Мы говорили о самых разных вещах, но главным образом о том, что интересовало меня больше всего: обо мне самой. Другие, пытаясь меня объяснить, тянули меня в свой мир, чем вызывали раздражение; Сартр, напротив, старался вписать меня в мою собственную систему, он понимал меня в свете моих ценностей, моих замыслов. Он без воодушевления выслушал мою историю с Жаком; для женщины, воспитанной так, как я, может и трудно избежать замужества, — но он не считал его таким уж благом. В любом случае, я должна сберечь самое ценное, что есть во мне: стремление к свободе, любовь к жизни, любознательность, желание писать. Он не только одобрял это намерение, но и предложил свою помощь. Старше меня на два года — два года, прожитые с пользой, — он, взяв гораздо раньше и лучший старт, знал обо всем больше меня; но подлинное превосходство, которое было мне очевидно и которое он признавал за собой, заключалось в спокойной, но неудержимой страсти, влекущей его к его будущим книгам. Когда-то я презирала детей, которые с меньшим пылом, чем я, играли в крокет или учились, — и вот я встретила человека, в чьих глазах мое неистовство оборачивалось робостью. Действительно, в сравнении с ним — какая умеренность в моем горении! Я считала себя исключительной, потому что не представляла своей жизни без того, чтобы писать; он жил только для того, чтобы писать.
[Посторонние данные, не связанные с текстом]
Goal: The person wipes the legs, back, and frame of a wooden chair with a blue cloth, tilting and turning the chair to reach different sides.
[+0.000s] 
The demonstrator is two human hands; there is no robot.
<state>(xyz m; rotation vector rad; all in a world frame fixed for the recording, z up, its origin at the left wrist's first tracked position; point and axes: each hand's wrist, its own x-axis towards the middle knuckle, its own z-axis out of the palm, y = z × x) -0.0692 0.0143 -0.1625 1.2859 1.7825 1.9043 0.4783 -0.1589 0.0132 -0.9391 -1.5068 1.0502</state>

Разумеется, он не собирался вести существование кабинетного ученого; он ненавидел однообразие и социальную иерархию, карьеру, семью, права и обязанности — всю эту серьезность жизни. Он плохо представлял себе, как это он будет иметь профессию, коллег по работе, начальство, правила, которым нужно подчиняться и которые нужно навязывать другим; он никогда не станет отцом семейства, даже женатым человеком. С романтизмом, присущим тому времени и его двадцатитрехлетнему возрасту, он мечтал о дальних странствиях: в Константинополе он побратается с докерами; в злачных местах будет пьянствовать с сутенерами; он обогнет земной шар, и ни у индийских парий, ни у отшельников в горах Атласа, ни у рыбаков с Новой Земли не будет от него секретов. Он нигде не пустит корни, не обременит себя никакой собственностью — не потому, что не хочет себя ничем связывать, но потому, что желает быть свидетелем всего. Весь его опыт должен идти на пользу его творчеству — и он решительно отметал все, что могло этому творчеству помешать. Тут мы крепко спорили. Я с восторгом принимала, по крайней мере теоретически, значительные отклонения от правил, жизнь, полную опасностей, людей пропащих, злоупотребление алкоголем, наркотиками, избыток страстей.